Amiodarone, astemizole, bepridil, bupropion, cisapride, clorazepate, clozapine, diazepam, dihydroergotamine, encainide, ergonovine, ergotamine, estazolam, flecainide, flurazepam, lovastatin, meperidine, methylergonovine, midazolam, pimozide, piroxicam, propafenone, propoxyphene, quinidine, simvastatin, terfenadine, and triazolam (these drugs have been excluded for safety reasons).

Carbamazepine, dexamethasone, phenobarbital, primidone, rifampin, St Johns Wort, (these drugs have been excluded because they have the potential to decrease plasma protease inhibitor concentrations).

• Treatment with other investigational drugs/therapies within 28 days prior to receiving study medication (note: treatments available through a Treatment IND or other expanded-access mechanism will be evaluated on a case-by-case basis in consultation with the sponsor).
• History of drug or other allergy which, in the opinion of the investigator, contraindicates participation in the trial or known hypersensitivity to any study medications (e.g. documented hypersensitivity to a nucleoside analogue).
• Prior history of having received the drug AGENERASE.

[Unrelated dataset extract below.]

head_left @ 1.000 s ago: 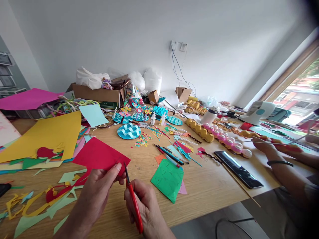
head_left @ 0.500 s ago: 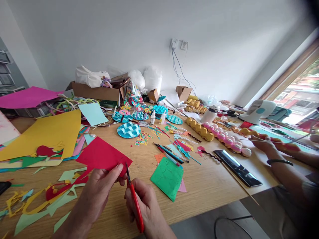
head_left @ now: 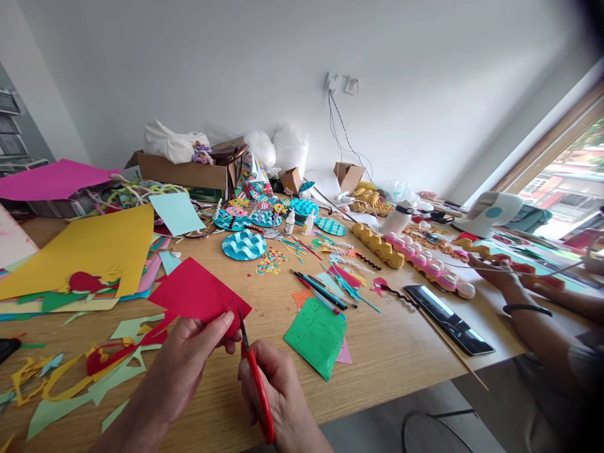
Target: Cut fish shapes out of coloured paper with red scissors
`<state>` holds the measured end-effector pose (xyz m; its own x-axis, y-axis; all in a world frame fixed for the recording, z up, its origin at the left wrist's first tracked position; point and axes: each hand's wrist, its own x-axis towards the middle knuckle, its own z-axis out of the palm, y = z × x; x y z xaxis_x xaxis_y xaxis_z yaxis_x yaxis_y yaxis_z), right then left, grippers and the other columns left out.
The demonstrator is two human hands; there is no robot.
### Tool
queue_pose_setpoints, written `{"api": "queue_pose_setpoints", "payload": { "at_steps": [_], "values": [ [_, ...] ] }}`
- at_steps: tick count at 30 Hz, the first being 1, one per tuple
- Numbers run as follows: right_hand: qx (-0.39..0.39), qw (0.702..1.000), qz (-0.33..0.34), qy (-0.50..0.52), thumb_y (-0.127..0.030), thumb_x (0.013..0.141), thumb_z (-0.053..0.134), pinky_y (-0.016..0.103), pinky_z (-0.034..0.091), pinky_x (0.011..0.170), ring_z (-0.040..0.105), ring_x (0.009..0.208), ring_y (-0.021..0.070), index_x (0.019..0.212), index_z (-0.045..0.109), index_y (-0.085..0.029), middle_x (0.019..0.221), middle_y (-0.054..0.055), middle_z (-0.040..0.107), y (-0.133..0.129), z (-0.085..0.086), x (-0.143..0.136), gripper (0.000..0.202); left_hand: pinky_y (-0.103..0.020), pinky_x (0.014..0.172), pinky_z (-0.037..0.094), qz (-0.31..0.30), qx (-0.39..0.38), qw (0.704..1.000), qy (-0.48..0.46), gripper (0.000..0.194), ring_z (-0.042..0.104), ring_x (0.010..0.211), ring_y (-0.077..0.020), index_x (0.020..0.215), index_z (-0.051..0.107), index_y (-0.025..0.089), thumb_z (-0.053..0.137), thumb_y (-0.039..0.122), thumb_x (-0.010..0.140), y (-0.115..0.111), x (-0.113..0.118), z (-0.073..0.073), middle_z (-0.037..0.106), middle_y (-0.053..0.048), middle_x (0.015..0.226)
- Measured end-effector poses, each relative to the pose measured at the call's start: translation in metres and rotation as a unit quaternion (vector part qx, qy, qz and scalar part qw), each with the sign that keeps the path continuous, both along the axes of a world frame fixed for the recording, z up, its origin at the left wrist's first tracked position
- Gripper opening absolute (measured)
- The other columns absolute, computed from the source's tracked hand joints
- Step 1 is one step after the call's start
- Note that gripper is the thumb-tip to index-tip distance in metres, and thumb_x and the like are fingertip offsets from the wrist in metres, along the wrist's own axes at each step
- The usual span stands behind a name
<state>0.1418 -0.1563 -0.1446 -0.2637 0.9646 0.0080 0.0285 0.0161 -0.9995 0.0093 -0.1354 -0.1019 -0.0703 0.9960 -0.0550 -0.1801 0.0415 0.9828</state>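
Observation:
My left hand [head_left: 191,355] pinches the lower edge of a sheet of red paper [head_left: 195,289], thumb on top and fingers beneath. Red-handled scissors [head_left: 258,384] are in my right hand [head_left: 280,384], blades pointing up and away, at the paper's right corner. How far the blades are parted is hard to make out. Right of my hands lies a green paper piece [head_left: 316,338] with pencil outlines on it. Paper offcuts [head_left: 94,384] in light green, yellow and red are scattered left of my left wrist.
Pencils [head_left: 321,292] lie beyond the green paper, near a dark phone [head_left: 448,319]. A yellow sheet [head_left: 94,245] covers the left side. Wavy blue discs [head_left: 244,245] and glue bottles [head_left: 289,223] stand farther back. At right, another person's hand [head_left: 495,277] holds an egg-carton strip.
The red paper and scissors have barely shifted, slightly to the right. The other person's hand at right has moved a little with its strip.

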Motion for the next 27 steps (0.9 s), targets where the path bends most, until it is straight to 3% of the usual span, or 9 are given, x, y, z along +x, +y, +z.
{"api": "queue_pose_setpoints", "payload": {
  "at_steps": [7,15,27],
  "values": [
    [0.009,1.000,0.004,-0.016,-0.054,0.083,0.051,0.020,0.023,0.044,0.028,0.054,0.0102,0.058,0.039,-0.021,0.055,-0.004,0.031,-0.0006,-0.0014,0.0016,0.044,-0.025,0.056,0.048,-0.005,-0.016,1.000,-0.008,0.017,0.058,0.056,-0.0154,0.055,0.072,0.018,0.072,0.030,0.067,-0.0018,-0.0042,0.0007,0.068,0.000,0.053],
    [-0.019,1.000,0.015,-0.005,-0.042,0.083,0.053,0.020,0.025,0.042,0.030,0.049,0.0088,0.060,0.040,-0.021,0.054,-0.006,0.033,-0.0038,0.0023,0.0020,0.034,-0.026,0.056,0.049,-0.019,-0.022,0.999,-0.014,0.016,0.058,0.056,-0.0153,0.058,0.072,0.019,0.072,0.031,0.067,-0.0031,-0.0035,0.0020,0.069,0.001,0.055],
    [0.004,1.000,0.005,-0.021,-0.053,0.085,0.051,0.020,0.024,0.044,0.029,0.053,0.0096,0.058,0.039,-0.021,0.053,-0.005,0.032,-0.0036,-0.0008,0.0035,0.044,-0.026,0.055,0.048,-0.029,-0.032,0.999,-0.004,0.016,0.057,0.056,-0.0152,0.058,0.070,0.019,0.073,0.032,0.067,-0.0046,-0.0028,0.0045,0.069,0.001,0.056]
  ]
}}
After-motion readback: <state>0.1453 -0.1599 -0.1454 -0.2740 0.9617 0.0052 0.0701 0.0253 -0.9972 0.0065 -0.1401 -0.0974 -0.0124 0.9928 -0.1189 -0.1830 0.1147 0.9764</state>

• Non-nucleoside reverse transcriptase inhibitor (NNRTI) therapy within 14 days prior to study Day 1 or anticipated need for concurrent NNRTI therapy during the study period.
• PI (protease inhibitor) therapy within 5 days prior to study drug administration.
• Have not had an AIDS defining illness (acute CDC Category C event) within 28 days of screen.
• Other inclusion or exclusion criteria to be determined by the physician.